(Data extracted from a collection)
=======
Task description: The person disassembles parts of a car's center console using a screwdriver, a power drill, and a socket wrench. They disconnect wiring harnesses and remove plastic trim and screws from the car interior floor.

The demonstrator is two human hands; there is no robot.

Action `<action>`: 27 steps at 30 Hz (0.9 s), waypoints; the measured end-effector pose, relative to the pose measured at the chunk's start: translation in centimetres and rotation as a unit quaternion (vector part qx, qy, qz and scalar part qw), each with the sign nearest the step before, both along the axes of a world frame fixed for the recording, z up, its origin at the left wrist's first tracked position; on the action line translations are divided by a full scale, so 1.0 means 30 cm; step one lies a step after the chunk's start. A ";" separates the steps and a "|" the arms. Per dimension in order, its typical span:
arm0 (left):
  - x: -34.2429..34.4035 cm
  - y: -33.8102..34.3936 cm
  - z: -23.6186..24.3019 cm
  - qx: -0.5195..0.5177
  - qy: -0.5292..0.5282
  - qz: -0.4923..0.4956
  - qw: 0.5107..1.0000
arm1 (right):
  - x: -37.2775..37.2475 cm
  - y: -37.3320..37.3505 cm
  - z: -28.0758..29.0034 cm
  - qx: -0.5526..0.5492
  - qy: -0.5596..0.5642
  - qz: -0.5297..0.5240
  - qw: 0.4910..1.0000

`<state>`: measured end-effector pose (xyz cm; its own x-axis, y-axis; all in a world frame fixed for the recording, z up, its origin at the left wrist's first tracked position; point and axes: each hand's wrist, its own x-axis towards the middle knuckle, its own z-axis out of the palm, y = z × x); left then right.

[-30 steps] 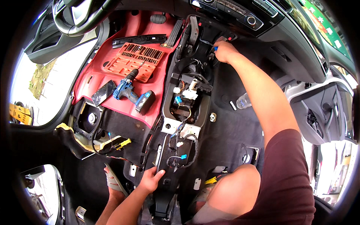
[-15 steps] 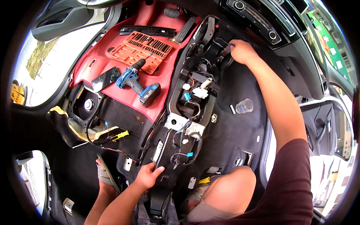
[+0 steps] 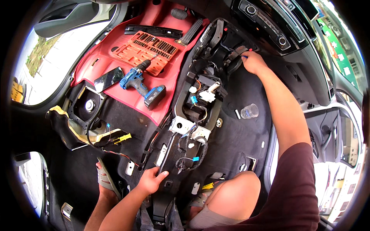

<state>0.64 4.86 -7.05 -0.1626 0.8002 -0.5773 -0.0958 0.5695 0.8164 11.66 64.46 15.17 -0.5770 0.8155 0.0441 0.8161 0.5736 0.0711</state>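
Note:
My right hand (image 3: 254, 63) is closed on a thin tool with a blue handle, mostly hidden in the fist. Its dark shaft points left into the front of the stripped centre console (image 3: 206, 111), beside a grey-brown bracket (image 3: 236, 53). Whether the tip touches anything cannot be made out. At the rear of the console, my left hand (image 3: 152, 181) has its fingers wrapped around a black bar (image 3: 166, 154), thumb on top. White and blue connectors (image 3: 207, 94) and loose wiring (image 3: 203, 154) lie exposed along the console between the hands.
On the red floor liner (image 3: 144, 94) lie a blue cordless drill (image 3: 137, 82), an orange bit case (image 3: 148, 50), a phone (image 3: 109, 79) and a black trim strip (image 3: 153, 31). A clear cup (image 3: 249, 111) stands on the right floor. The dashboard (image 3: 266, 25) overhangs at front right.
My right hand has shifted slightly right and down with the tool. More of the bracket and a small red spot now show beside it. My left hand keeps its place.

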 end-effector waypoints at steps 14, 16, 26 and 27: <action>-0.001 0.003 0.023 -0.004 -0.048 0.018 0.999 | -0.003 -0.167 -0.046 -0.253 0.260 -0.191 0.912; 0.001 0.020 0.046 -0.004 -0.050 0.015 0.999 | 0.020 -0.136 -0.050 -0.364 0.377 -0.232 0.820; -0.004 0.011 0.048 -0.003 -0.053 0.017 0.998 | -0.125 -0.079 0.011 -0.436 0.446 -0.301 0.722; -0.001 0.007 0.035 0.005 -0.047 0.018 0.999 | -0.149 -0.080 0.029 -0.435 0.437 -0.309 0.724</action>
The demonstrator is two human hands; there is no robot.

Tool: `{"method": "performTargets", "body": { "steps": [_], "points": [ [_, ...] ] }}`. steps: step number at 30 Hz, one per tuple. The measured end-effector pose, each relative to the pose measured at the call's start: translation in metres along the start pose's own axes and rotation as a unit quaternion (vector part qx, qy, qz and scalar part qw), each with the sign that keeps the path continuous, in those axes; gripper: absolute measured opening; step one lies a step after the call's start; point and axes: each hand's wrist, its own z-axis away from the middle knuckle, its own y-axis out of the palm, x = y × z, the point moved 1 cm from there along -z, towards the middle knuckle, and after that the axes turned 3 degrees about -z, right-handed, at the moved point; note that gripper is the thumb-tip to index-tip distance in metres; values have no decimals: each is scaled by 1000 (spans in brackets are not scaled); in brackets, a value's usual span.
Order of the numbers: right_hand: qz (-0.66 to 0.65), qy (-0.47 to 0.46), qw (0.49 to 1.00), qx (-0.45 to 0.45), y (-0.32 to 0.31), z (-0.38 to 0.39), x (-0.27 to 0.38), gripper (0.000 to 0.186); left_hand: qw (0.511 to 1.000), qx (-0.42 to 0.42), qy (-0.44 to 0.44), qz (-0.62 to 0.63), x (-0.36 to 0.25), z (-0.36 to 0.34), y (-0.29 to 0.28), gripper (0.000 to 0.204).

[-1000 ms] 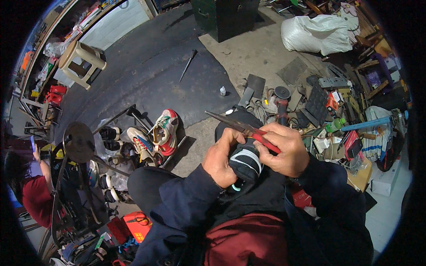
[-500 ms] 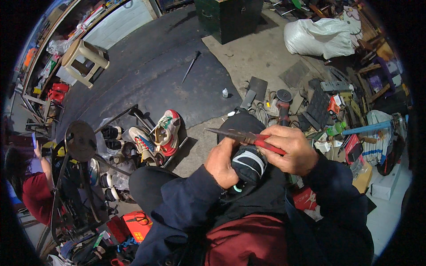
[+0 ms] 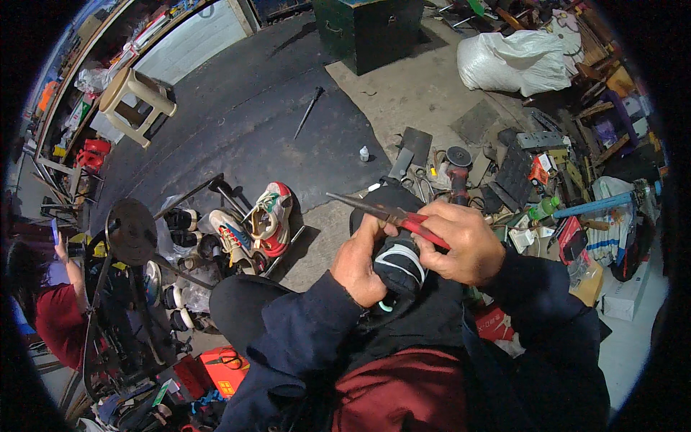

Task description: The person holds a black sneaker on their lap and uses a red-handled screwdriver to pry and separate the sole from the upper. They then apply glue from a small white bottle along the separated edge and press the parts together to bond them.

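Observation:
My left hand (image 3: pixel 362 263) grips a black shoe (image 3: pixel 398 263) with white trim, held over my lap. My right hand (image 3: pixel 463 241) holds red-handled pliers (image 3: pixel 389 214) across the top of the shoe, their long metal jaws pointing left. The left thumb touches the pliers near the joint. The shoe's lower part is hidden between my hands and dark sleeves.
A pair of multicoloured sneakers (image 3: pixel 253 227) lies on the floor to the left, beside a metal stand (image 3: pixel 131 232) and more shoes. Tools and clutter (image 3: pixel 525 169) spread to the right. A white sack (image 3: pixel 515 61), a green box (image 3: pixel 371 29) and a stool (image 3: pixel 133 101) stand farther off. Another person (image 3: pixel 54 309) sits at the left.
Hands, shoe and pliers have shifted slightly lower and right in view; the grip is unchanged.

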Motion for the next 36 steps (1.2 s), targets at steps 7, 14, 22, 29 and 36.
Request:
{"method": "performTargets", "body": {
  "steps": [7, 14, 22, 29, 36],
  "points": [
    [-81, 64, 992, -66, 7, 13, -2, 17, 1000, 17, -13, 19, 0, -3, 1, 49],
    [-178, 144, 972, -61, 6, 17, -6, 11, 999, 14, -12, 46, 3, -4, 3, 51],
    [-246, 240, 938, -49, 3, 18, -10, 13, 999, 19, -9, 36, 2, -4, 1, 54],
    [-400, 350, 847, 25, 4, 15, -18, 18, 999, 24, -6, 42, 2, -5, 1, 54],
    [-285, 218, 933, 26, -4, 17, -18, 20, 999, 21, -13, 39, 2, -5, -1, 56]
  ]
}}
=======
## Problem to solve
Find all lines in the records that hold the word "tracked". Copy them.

## Answer for the task
Action `<action>`: 27 steps at 30 Hz (0.9 s), waypoints; the measured end-effector pose, relative to the pose measured at the chunk's start: translation in centimetres and rotation as a unit quaternion (vector part qx, qy, qz and scalar part qw), each with the sign nearest the step before, both along the axes of a world frame fixed for the recording, z up, its origin at the left wrist's first tracked position; on the action line translations are divided by a full scale, so 1.0 means 30 cm; step one lies a step after the chunk's start. A ";" separates the steps and a "|" the arms. Per dimension in order, its typical span:
`<state>`: measured end-effector pose (xyz cm; its own x-axis, y-axis; all in a world frame fixed for the recording, z up, its origin at the left wrist's first tracked position; point and axes: each hand's wrist, its own x-axis towards the middle knuckle, its own z-axis out of the palm, y = z × x); left then right.

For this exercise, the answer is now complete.